Global Blood Therapeutics has shared updated data on the sickle cell disease trial it hopes will secure FDA approval of voxelotor. The proportion of patients who had a greater than 1 g/dL increase in hemoglobin is down on GBT’s prior update but still superior to placebo, resulting in the trial hitting its primary endpoint.
California-based GBT shared data on the first 154 patients to complete 24 weeks of follow-up in its phase 3 shortly after FDA green lit it to file for accelerated approval late last year. The data showed 65% of patients on the higher dose of voxelotor achieved the desired rise in hemoglobin, compared to 10% of people in the placebo cohort. Those figures came from a per-protocol analysis.

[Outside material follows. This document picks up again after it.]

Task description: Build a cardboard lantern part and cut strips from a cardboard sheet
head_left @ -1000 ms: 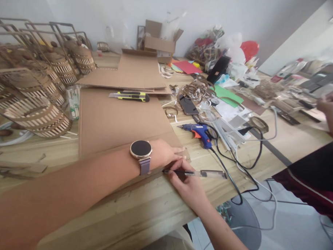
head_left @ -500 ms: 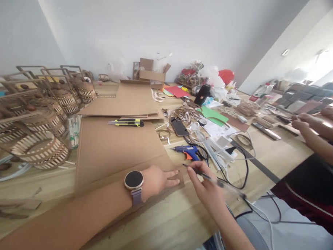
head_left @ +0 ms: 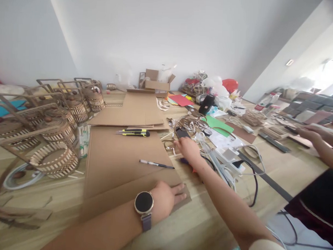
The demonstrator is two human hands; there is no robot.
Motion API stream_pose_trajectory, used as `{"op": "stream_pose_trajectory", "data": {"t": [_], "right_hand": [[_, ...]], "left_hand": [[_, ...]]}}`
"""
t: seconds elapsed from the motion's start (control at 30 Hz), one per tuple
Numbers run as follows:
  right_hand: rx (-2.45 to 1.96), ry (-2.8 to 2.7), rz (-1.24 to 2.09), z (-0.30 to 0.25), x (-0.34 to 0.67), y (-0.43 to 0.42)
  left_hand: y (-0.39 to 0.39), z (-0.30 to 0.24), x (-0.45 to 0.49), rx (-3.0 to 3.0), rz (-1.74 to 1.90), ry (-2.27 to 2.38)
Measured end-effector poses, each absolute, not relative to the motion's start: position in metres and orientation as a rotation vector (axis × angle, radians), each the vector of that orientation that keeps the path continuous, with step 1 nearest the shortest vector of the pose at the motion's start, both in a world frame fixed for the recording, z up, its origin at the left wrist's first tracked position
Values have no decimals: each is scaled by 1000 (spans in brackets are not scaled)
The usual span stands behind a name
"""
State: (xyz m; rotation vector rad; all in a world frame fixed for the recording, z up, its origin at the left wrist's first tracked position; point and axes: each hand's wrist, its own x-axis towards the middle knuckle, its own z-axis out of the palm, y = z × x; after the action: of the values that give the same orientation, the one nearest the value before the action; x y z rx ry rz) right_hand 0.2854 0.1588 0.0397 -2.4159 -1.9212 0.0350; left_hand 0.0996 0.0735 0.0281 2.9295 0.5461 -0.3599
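My left hand point(head_left: 168, 198), a round watch on its wrist, lies flat with fingers stretched on the near strip of a large brown cardboard sheet point(head_left: 121, 156). My right hand point(head_left: 188, 148) is stretched out over the table past the sheet's right edge, fingers loosely apart and empty, close to a dark phone point(head_left: 182, 133) and some cardboard rings point(head_left: 188, 123). A pen point(head_left: 156, 163) lies loose on the cardboard between my hands. A yellow and black utility knife point(head_left: 134, 132) rests at the sheet's far edge.
Woven cardboard lanterns point(head_left: 54, 135) crowd the left side. Black cables point(head_left: 252, 179), white glue sticks and coloured paper point(head_left: 218, 124) clutter the right. More flat cardboard point(head_left: 139, 107) and an open box point(head_left: 156, 84) sit farther back. Another person's hands point(head_left: 309, 134) work at the far right.
My right hand has laid the pen down on the cardboard and reached forward toward the phone. My left hand stays flat on the sheet. The view has tilted upward.
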Motion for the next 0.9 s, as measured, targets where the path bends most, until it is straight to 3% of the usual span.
{"op": "stream_pose_trajectory", "data": {"t": [0.17, 0.33, 0.57, 0.9], "right_hand": [[-2687, -1618, 163, 37, 341, 210], [-2601, -1512, 385, 29, 357, 235], [-2168, -1236, 535, 32, 375, 232], [-1207, -637, 946, 22, 391, 181]], "left_hand": [[78, 41, 105, 2917, -629, 410], [78, 44, 112, 2895, -750, 408], [78, 39, 111, 2849, -671, 452], [74, 47, 110, 2885, -679, 464]]}}
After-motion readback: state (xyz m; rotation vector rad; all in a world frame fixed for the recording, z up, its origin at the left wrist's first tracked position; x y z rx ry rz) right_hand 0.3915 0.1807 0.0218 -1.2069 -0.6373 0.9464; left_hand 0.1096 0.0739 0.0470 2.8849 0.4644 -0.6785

GBT now has 24-week data on all 274 patients enrolled in the trial of voxelotor, a stabilizer of sickle cell hemoglobin. On a per-protocol basis, 60% of patients in the higher-dose arm had a greater than 1 g/dL increase in hemoglobin, compared to 9% in the placebo cohort. The figures slipped to 51% and 7% in the intention-to-treat (ITT) analysis.
The lower, 900 mg dose of voxelotor performed worse than the other treatment arm but nonetheless statistically beat placebo, with respectively 33% and 38% of people in the ITT and per-protocol analyses clearing the hemoglobin bar.

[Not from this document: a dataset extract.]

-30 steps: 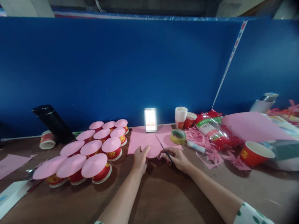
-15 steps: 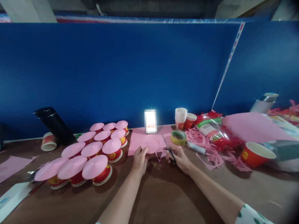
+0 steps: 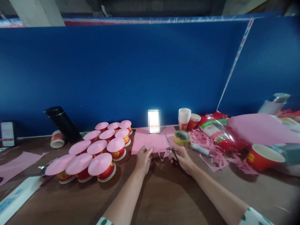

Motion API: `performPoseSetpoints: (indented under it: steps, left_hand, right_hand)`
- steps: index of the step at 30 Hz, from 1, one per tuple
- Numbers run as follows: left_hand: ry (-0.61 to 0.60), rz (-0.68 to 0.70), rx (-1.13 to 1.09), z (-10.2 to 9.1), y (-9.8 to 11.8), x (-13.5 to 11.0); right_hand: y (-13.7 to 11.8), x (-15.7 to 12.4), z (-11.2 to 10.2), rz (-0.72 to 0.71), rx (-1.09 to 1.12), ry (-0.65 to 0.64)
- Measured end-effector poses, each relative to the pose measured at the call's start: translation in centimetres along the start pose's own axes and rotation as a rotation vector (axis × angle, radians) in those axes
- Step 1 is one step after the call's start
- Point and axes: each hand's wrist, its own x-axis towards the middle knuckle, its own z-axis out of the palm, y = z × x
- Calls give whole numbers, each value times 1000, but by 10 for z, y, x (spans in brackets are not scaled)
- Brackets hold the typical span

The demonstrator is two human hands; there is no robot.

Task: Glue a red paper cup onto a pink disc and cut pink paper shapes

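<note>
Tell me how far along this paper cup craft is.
Done: about a dozen upturned red cups with pink paper cones stand at left. In hand: the left hand holds a pink paper circle; the right hand holds scissors. Left: plain cups and pink sheets remain unused.

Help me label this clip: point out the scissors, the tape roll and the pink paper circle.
scissors [image 3: 170, 147], head view, on the blades.
tape roll [image 3: 181, 138], head view, on its rim.
pink paper circle [image 3: 153, 142], head view, on its middle.
</note>
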Motion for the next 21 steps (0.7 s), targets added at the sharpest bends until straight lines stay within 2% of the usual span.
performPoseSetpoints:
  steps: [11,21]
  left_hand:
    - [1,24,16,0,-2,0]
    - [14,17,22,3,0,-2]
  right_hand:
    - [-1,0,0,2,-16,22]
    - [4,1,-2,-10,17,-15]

Mean change in hemoglobin was down slightly on the prior data, too. The earlier update linked the higher-dose arm to a 1.4 g/dL mean increase. That figure slipped to 1.1 g/dL in the final analysis but even so comfortably outperformed placebo, which was associated with a decline of 0.1 g/dL.
GBT’s laser focus on hemoglobin is a relatively recent development. Going into the trial, GBT planned to break the study into two parts and rely on patient-reported outcomes (PROs) or vaso-occlusive crises (VOCs) as a key secondary endpoint and cornerstone of its regulatory strategy. That changed last year when GBT dropped the second part of the study and talked up the potential to win accelerated approval on the strength of hemoglobin data from the first stage of the trial.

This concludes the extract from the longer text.